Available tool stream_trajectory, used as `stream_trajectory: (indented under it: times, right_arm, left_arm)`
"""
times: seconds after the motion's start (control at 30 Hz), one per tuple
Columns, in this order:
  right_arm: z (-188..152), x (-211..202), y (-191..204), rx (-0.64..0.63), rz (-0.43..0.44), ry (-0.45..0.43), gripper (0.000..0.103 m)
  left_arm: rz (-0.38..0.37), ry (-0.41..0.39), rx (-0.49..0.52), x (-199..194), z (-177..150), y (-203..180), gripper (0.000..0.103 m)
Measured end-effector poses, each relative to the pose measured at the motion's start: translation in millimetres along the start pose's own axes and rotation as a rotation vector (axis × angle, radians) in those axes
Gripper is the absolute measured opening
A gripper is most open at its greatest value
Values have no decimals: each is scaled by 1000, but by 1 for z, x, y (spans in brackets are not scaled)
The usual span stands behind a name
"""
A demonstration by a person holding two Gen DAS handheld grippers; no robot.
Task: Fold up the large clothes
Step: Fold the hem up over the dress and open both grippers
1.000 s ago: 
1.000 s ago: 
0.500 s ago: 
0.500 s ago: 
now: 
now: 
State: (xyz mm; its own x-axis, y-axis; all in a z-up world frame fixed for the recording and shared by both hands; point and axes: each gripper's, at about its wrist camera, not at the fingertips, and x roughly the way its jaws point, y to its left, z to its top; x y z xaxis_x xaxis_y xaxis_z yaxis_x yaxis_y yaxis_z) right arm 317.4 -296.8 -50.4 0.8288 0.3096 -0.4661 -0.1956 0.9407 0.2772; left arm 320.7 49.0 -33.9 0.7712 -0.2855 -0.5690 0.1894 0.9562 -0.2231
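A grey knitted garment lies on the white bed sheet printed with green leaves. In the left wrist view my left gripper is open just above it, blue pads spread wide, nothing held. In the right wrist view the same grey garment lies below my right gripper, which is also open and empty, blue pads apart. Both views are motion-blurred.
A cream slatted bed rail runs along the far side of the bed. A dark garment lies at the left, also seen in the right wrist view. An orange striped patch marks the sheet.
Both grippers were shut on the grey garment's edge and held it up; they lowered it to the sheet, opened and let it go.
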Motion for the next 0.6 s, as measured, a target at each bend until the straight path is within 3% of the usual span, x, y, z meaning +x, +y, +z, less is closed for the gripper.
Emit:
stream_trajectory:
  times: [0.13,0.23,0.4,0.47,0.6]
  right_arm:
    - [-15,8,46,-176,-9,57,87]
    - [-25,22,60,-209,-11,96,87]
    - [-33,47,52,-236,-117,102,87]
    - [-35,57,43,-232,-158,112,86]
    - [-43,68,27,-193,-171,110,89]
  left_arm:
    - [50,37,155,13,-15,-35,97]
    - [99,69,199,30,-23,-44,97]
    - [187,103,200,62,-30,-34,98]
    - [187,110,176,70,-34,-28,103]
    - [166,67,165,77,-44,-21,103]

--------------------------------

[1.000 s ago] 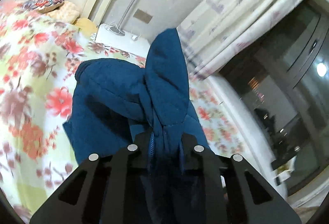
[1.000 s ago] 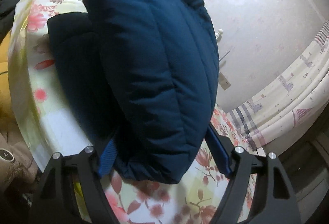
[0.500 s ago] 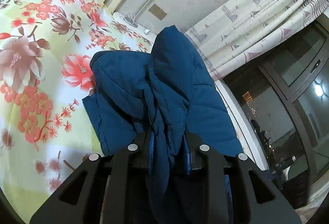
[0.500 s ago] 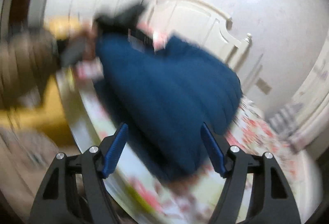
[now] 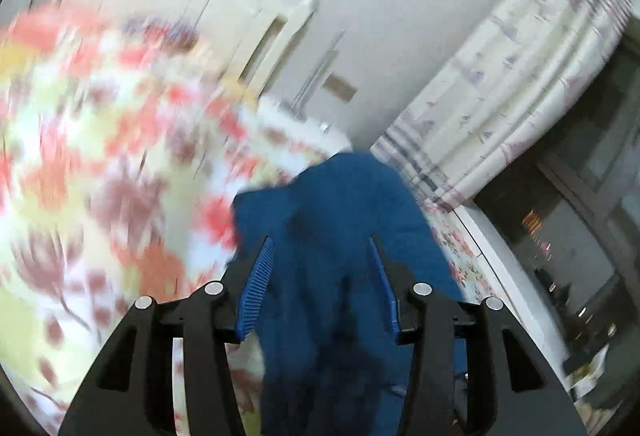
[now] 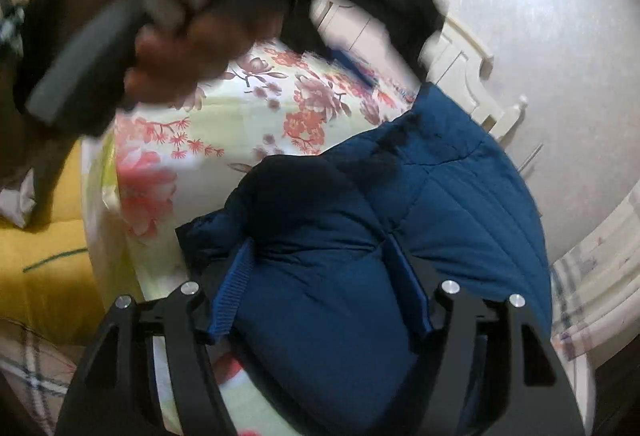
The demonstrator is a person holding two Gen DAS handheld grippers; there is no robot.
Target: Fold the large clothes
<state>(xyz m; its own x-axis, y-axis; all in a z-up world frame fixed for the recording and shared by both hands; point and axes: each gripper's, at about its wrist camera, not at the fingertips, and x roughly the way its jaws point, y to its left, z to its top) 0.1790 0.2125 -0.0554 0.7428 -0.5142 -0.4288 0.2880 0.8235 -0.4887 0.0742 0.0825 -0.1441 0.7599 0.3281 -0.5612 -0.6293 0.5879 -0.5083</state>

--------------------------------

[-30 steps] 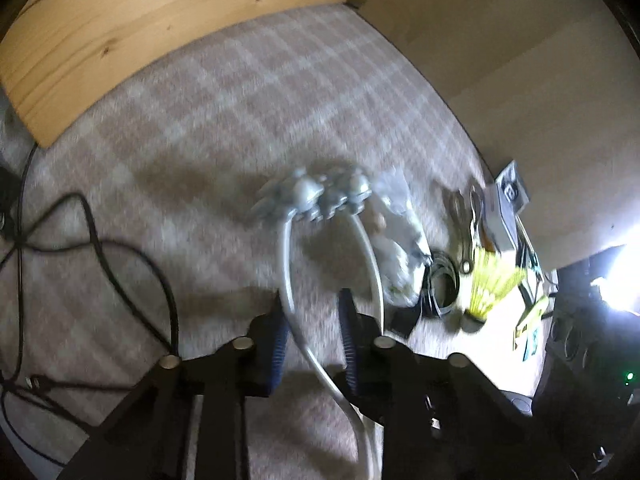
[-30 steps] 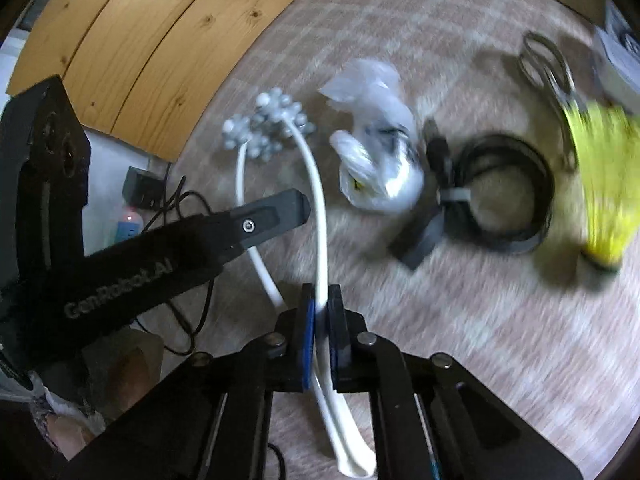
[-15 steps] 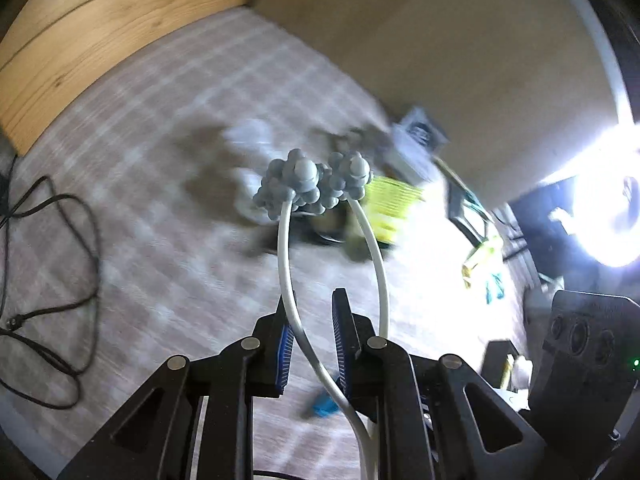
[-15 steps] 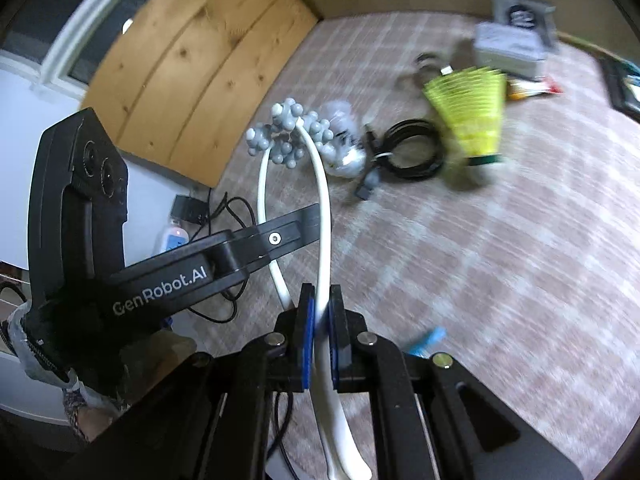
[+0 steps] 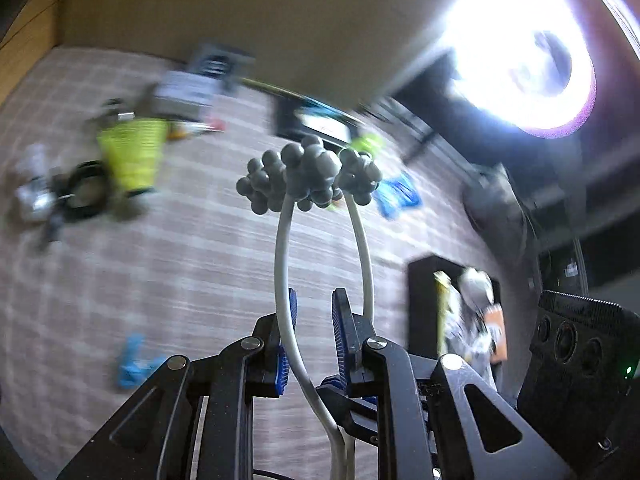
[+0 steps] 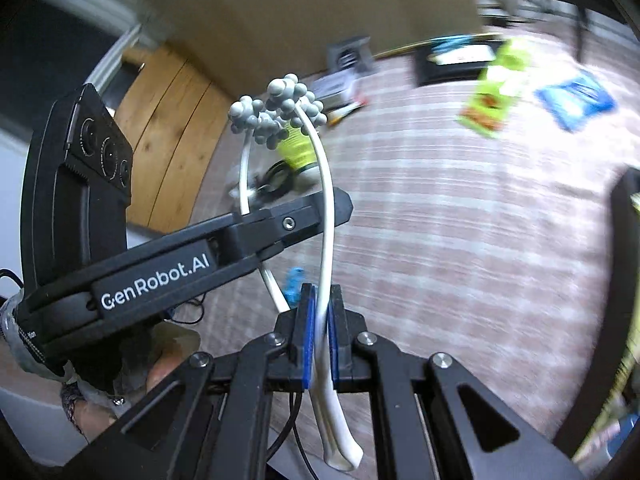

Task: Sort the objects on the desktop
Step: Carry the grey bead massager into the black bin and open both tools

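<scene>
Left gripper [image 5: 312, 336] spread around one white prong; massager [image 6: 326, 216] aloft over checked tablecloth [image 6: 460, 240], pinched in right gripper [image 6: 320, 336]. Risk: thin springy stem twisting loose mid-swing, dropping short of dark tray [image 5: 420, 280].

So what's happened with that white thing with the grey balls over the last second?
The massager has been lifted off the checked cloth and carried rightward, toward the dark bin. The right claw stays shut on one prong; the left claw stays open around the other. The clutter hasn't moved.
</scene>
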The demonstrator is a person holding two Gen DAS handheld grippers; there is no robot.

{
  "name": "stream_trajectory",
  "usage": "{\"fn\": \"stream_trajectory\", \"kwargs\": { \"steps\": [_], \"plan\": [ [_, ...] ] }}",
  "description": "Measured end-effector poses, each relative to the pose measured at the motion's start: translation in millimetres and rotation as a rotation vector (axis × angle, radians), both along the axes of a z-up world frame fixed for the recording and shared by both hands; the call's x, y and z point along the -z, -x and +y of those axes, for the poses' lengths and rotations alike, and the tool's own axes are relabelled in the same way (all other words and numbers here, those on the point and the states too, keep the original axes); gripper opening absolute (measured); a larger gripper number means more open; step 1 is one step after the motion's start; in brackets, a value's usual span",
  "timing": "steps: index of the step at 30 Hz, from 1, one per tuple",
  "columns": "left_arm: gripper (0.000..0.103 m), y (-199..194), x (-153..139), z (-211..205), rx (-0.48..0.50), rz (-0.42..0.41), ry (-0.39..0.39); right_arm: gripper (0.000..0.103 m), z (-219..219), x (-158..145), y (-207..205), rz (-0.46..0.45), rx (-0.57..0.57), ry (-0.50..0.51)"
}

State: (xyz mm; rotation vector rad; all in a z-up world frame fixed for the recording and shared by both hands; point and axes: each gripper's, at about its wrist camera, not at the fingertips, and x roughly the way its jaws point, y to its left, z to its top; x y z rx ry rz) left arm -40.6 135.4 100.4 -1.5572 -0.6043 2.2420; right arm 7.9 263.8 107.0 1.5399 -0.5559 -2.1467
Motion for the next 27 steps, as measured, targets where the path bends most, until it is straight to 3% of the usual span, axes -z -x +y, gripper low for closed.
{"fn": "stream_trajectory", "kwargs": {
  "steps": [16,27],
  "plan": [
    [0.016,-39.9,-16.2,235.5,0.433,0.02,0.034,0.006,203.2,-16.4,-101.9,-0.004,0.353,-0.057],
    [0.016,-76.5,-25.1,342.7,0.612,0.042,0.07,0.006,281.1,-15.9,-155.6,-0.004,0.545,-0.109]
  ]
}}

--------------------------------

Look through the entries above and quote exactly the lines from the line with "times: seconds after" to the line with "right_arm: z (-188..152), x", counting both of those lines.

times: seconds after the motion's start (control at 30 Hz), one per tuple
Columns, in this order:
  right_arm: z (-188..152), x (-211..202), y (-191..204), rx (-0.64..0.63), rz (-0.43..0.44), ry (-0.45..0.43), gripper (0.000..0.103 m)

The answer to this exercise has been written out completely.